- **The problem**
Print the entire listing below word for word, excluding its pictures.

- **Information supplied**
=== Begin Enclosure ===
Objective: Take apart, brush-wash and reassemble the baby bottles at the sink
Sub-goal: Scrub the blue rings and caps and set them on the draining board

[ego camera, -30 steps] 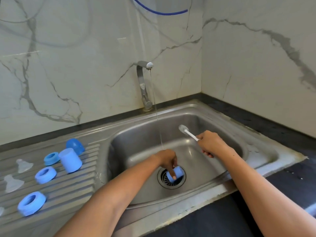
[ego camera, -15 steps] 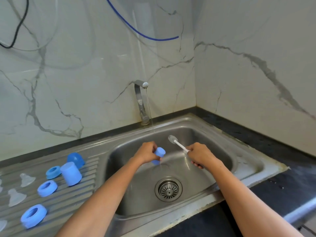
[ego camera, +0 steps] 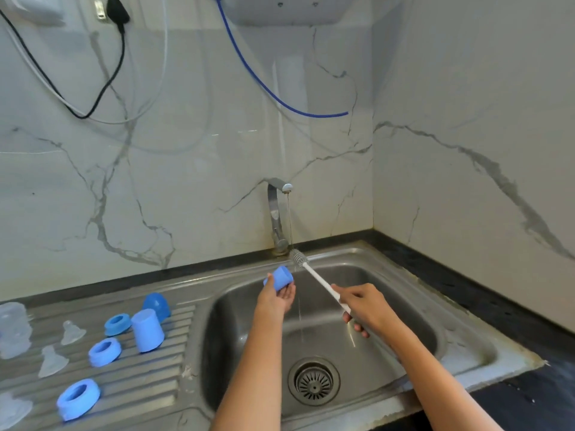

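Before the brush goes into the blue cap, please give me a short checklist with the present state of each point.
1. Left hand holds the cap: ok.
2. Right hand grips the brush handle: ok.
3. Water runs from the tap: ok, thin stream.
4. Cap opening faces the brush head: cannot tell.
5. Brush head inside the cap: not ok, it is beside it, apart.
6. Both are over the sink: ok.
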A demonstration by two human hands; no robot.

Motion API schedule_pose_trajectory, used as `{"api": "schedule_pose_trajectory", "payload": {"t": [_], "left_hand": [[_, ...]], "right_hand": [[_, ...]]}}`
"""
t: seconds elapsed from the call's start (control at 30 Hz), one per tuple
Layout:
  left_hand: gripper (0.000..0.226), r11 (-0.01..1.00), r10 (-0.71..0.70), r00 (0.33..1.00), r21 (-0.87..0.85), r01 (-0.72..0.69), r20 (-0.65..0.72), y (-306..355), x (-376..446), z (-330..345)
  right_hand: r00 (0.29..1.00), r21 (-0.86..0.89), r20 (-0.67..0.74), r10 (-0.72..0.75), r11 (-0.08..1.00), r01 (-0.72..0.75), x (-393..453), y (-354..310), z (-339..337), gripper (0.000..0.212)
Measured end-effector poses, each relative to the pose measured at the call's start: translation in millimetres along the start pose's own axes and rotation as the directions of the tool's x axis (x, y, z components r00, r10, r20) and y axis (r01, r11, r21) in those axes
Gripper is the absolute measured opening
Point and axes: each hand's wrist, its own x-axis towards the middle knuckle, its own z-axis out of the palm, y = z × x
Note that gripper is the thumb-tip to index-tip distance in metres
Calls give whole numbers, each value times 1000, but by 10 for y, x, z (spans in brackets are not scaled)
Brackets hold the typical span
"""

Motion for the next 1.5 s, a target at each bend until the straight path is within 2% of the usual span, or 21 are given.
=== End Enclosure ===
- **Result below**
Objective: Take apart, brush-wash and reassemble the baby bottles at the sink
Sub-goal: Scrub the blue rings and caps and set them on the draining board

[ego camera, -30 steps] 
[ego camera, -15 steps] 
[ego camera, +0 steps] 

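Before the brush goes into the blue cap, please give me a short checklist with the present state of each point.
1. Left hand holds the cap: ok.
2. Right hand grips the brush handle: ok.
3. Water runs from the tap: ok, thin stream.
4. Cap opening faces the brush head: cannot tell.
5. Brush head inside the cap: not ok, it is beside it, apart.
6. Both are over the sink: ok.
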A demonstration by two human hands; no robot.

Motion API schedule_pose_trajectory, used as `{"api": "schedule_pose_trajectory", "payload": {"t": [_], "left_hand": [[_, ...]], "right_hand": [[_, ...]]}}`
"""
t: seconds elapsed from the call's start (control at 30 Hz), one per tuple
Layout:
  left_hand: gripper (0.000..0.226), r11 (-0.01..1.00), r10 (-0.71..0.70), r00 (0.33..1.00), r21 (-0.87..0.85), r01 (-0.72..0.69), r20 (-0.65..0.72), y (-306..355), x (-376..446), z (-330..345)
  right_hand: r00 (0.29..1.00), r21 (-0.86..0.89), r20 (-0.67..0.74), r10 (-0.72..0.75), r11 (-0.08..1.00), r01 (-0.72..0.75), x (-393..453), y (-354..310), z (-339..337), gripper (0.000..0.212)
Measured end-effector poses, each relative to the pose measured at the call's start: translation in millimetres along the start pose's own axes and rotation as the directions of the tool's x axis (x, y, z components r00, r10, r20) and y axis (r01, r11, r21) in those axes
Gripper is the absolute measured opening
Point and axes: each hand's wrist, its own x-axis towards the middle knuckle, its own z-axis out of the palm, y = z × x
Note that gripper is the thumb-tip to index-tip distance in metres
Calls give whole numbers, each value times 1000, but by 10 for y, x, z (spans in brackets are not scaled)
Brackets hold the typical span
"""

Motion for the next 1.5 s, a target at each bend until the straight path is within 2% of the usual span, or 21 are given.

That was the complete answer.